6.2 In the event that IChiba engages a sub-processor for carrying out specific Processing activities on behalf of Customer, where that sub-processor fails to fulfil its obligations, iChiba shall remain fully liable under the Data Protection Laws to Customer for the performance of that sub-processor's obligations.
7. Indemnity
7.1 Each Party shall, on demand, defend, indemnify and keep indemnified the other Party and its Affiliates and sub-processors and all of their respective directors, officers, employees, contractors, stockholders, agents and representatives (the " Indemnified Parties "), during the Term and thereafter during any limitation period allowed under Applicable Law from and against any of the following and hold harmless the Indemnified Parties in respect of: any settlement amounts or amounts (including interest) awarded by a court or tribunal of competent jurisdiction or arbitrator to a third party, costs of investigation, litigation, settlement and external legal fees (on a solicitor-client basis), disbursements, administrative costs directly incurred by the Indemnified Parties in respect of a claim; and any other costs, losses or damages suffered by the Indemnified Parties to the extent the same are assessed against, or incurred by the Indemnified Parties in respect of the following:
7.1.1 any breach by the other Party of its respective obligations under this DPA; and/or
7.1.2 any action or omission by the other Party or (in the case of the Customer) its Authorized Users that causes the Indemnified Parties to be in breach of any Data Protection Laws.
8. Termination
8.1 This DPA will remain in force for the Term of the Agreement or for so long as iChiba Processes Customer Data, whichever term is longer.

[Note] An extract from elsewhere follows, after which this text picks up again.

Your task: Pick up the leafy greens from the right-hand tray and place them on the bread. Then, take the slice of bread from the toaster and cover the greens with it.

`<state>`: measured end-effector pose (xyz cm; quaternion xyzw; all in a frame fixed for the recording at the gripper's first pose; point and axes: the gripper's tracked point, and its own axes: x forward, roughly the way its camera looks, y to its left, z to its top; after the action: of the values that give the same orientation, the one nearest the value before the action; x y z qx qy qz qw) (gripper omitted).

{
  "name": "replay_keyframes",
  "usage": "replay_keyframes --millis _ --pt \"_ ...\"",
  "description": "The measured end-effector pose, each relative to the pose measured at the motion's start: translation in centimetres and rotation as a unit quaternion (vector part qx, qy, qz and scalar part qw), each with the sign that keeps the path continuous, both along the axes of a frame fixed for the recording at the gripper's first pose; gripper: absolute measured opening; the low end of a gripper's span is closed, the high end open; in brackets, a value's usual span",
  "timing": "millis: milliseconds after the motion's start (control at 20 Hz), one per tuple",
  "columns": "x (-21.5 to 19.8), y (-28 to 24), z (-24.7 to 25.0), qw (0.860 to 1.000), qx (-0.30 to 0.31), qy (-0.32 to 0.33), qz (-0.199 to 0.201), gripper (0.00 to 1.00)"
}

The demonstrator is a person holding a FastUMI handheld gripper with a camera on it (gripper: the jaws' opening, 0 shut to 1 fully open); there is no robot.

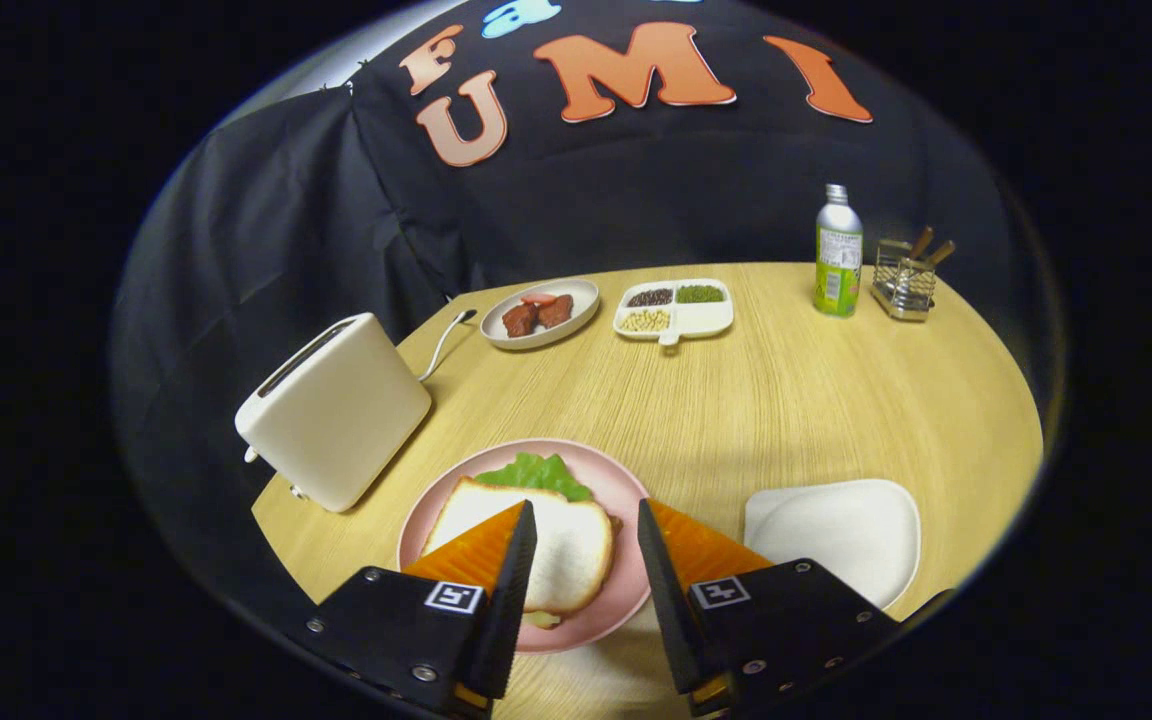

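Hand-held gripper gapes empty above soft square bread covering ruffled greens on round plate.

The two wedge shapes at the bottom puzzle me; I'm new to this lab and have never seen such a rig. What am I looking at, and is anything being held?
Those wedges are the two fingers of a hand-held gripper. A fisheye camera rides on it and looks forward along them, which is why the round wooden table appears bent. The fingers stand apart, holding nothing, above a pink plate. On that plate lies a slice of bread covering leafy greens, whose edge peeks out behind. Beside the plate are a white toaster and a bare white tray. Further back: a dish of meat pieces, a divided dish of beans, a bottle and a wire holder with utensils.
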<state>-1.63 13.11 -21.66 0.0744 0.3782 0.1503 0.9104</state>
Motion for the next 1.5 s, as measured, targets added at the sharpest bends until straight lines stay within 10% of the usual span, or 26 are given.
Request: replay_keyframes --millis 450,1100,1500 --pt "3.5 -3.0 8.1 0.974 -0.070 -0.207 -0.062 0.92" --pt "2.8 -4.9 17.7 0.906 -0.125 -0.387 -0.116 0.97" --pt "3.0 -2.7 18.7 0.900 -0.111 -0.409 -0.103 0.98"
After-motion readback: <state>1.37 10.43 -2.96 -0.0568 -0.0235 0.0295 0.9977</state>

8.2 Following termination of the Agreement or after the end of the provision of any Services under the Agreement, whichever is later, Customer shall be responsible for exporting any Customer Data it wishes to retain from the Services within 30 days. Notwithstanding the foregoing, Customer hereby instructs iChiba to delete any Customer Data from its systems following the expiry of 60 days (unless Data Protection Laws requires the Customer Data to be retained by iChiba beyond this period) following the termination of the Agreement or the end of the provision of any Services under the Agreement (whichever is later).
9. Governing Law and Jurisdiction
This DPA and any dispute or claim in connection with it shall be governed by and be construed in accordance with the laws as set out in the Customer Agreement. Each Party hereby submits to the jurisdiction of the dispute resolution venue(s) as set out in the Customer Agreement.